How to Make Cocktail Kits Work
- Find out your state and local alcohol laws. Luckily, many states have decided to allow restaurants to continue to offer alcohol-to-go and cocktail kits. If your restaurant qualifies, create a menu of carryout cocktails tailored to your customer base.
- Learn how to batch cocktails. Much like food prep, cocktail prep can cut down on wasted time. Be sure you have a good idea of how much you will need to make beforehand.
- Get suitable packaging. You need proper food-grade takeout containers, and you should also consider your restaurant’s brand and style.
- Be creative and fun. If your restaurant is known for making a fantastic mojito, sell them in large jars to go. Is your local crowd missing your world-famous margaritas? Find a way to sell them in larger bottles and pair them with your menu items and specials. Create special drinks for local events and national holidays that will draw community support.
Looking to the Future
The restaurant industry trends that started during the pandemic have endured and are now expected by many customers. Restaurant owners added specials, meal kits, and to-go drinks to make the best of a difficult situation, showing that creative restaurateurs will find impressive ways to survive any crisis.

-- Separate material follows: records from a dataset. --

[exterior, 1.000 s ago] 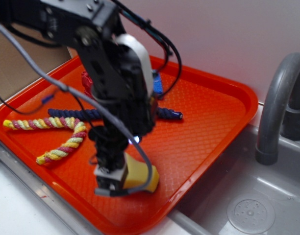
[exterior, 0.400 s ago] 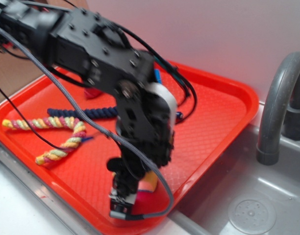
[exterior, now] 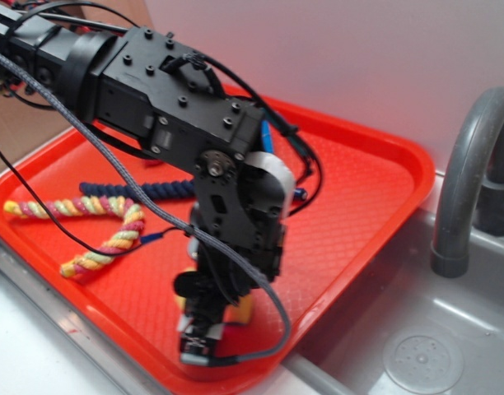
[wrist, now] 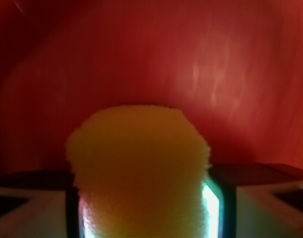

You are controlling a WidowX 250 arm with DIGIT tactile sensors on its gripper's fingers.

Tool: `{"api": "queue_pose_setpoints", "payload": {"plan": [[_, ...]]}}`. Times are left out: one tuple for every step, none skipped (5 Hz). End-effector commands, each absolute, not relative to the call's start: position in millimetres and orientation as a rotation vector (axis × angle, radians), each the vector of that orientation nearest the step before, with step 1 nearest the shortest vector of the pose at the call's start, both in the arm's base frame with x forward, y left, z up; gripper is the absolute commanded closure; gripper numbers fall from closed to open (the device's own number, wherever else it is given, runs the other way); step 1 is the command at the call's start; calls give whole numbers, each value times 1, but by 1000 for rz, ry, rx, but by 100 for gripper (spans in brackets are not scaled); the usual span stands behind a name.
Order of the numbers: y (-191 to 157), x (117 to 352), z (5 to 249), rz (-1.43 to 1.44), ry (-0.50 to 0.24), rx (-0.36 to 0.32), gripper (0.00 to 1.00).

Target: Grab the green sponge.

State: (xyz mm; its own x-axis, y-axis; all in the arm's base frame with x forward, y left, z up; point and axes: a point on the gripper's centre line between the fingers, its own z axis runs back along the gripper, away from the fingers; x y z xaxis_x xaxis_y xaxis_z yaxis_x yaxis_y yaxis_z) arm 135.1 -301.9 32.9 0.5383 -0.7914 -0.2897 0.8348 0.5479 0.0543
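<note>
Sponge [wrist: 139,168] is pinched right between the gripper [wrist: 141,208] fingers from where I'm sitting. On the wrist cam the yellow foam fills the gap completely, with a finger pad [wrist: 218,203] pressed against its right side and the other one hard up against the left, so I'd call the jaws clamped on it. Its rounded top bulges out past the pads, and behind it there's nothing but blurry red tray surface [wrist: 216,59].

Exterior cam is less helpful. The black arm [exterior: 194,140] leans down over the near corner of the red tray [exterior: 375,156] and blocks most of the view. I can only catch a sliver of the green sponge [exterior: 240,310] peeking out yellow beside the gripper [exterior: 198,337], low near the tray's front rim. I can't tell from there if it's touching the tray or lifted off.

Other stuff on the tray: a yellow, pink and green braided rope [exterior: 95,226] at the left, a dark navy rope [exterior: 145,189] just behind it, and something blue [exterior: 267,136] mostly hidden behind the arm. Off the tray to the right there's a grey sink [exterior: 417,346] with a grey faucet [exterior: 466,173].
</note>
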Motion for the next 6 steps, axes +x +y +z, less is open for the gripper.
{"api": "queue_pose_setpoints", "payload": {"plan": [[-223,161,138,-512,47,6,100],[-196,162,172,-378,-23,4,100],[-177,139,207,-232,-88,61,100],[-164,133,225,-84,-118,124,100],[-156,143,219,-48,-127,64,100],[-153,145,217,-87,-93,67,100]]}}
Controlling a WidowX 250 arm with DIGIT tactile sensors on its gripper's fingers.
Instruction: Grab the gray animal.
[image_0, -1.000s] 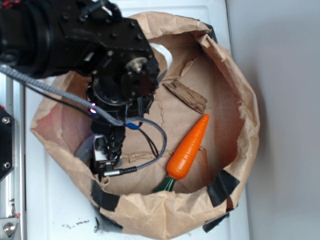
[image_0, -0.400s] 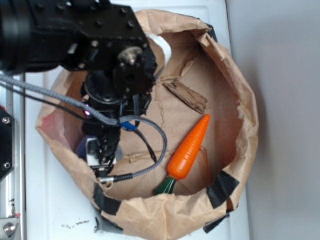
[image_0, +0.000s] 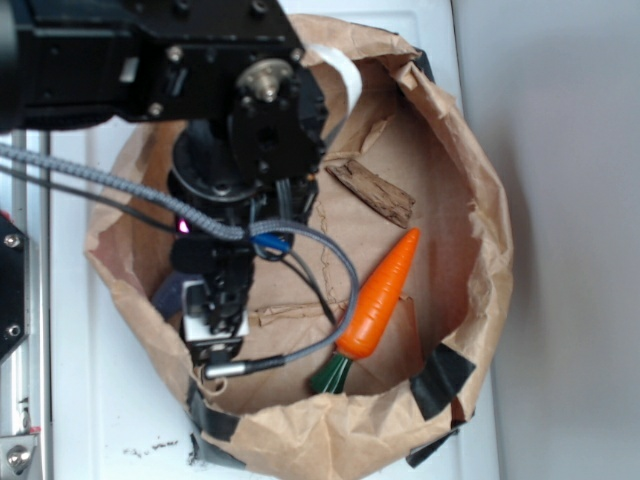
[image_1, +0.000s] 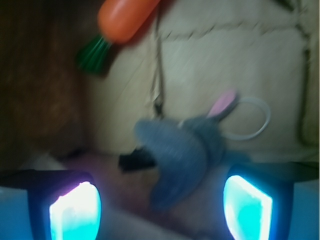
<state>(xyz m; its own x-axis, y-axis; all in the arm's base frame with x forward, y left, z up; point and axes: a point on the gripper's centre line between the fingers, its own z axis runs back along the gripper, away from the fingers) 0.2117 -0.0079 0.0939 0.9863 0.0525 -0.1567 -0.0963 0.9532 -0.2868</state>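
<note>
A WidowX arm reaches into a rolled-down brown paper bag (image_0: 470, 150) on a white desk (image_0: 110, 420), its pincer (image_1: 160, 207) spread wide, both glowing fingertips (image_1: 75, 210) apart and gripping nothing. The gray animal (image_1: 182, 150) lies on the bag floor just beyond and between them, pink ear and white string loop (image_1: 255, 120) trailing right. An orange carrot (image_0: 378, 296) and a wood chip (image_0: 372, 192) lie farther off.
</note>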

These changes are here to stay, and using them in your dining establishment can benefit both your customers and your wallet.
We need to focus on what is important to customers now, like offering to-go options, discounts, and healthy, sanitized safe spaces to dine in or take out. If our diners see our establishment is clean and our staff is concerned about customer wellness, they will likely return.
Embrace the “new normal” and these restaurant trends, keep thinking outside the box, and watch your customers appreciate your effort to keep them safe and make life a little easier. The dining options you provide can increase your profit margin, make customers loyal, and help spread the good word about your restaurant.